Spanish voice actor and broadcaster (1955–2021)

Antón Cancelas Padín (1955 – 9 January 2021) was a Spanish voice actor and broadcaster.

==Biography==
Cancelas began working in the field of dubbing in 1986. He was the voice of the character of J. R. Ewing in the American series Dallas in one of his first best known works. He used both Spanish and Galician to give voice to renowned Hollywood actors in many films that have gone down in film history. In 2014, he opened his own recording, voiceover and dubbing studio, which he ran until his death.

During his career, Cancelas voiced actors such as Clint Eastwood in Dirty Harry or The Iron Sergeant, Jack Nicholson, Anthony Hopkins, and Walter Matthau, among others.

In the 1993 film The Fugitive, he dubbed the commissioner of the United States Marshals Service, Samuel "Big Dog" Gerard, played by Tommy Lee Jones.
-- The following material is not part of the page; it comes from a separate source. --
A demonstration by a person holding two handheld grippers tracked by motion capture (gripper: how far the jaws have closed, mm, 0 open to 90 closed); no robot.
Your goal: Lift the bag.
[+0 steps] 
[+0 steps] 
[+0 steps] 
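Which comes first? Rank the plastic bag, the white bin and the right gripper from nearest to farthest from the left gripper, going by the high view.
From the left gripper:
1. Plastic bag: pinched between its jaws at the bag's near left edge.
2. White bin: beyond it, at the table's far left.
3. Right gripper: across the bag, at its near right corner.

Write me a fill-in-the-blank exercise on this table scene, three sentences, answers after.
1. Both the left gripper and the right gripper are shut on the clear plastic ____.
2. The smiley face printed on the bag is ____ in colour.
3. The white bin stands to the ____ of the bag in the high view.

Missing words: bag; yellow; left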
For that role, Jones received the Academy Award for Best Supporting Actor.

He played Arnold Schwarzenegger in Terminator 2: Judgment Day in its Galician version, where he pronounced "a rañala, raparigo" ("Hasta la vista, baby"), which was chosen as the best phrase in the history of the dubbing of Galicia Television by popular vote. The normalization of the use of Galician in the audiovisual world and its acceptance among the population have been closely related to the participation of Cancelas giving his voice to popular television and film characters in recent decades.

Within the world of animation, he participated in the dubbing of the anime series The Knights of the Zodiac. He also worked on series like Cool Kids, Warrior, and Your Pretty Face is Going to Hell. His last works were for HBO and Fox productions.

Cancelas also dubbed documentaries and advertising campaigns, both for companies (such as the Estrella Galicia beer brand) and for institutions such as Abanca, the National Organization of the Spanish Blind (ONCE) or the Junta de Galicia.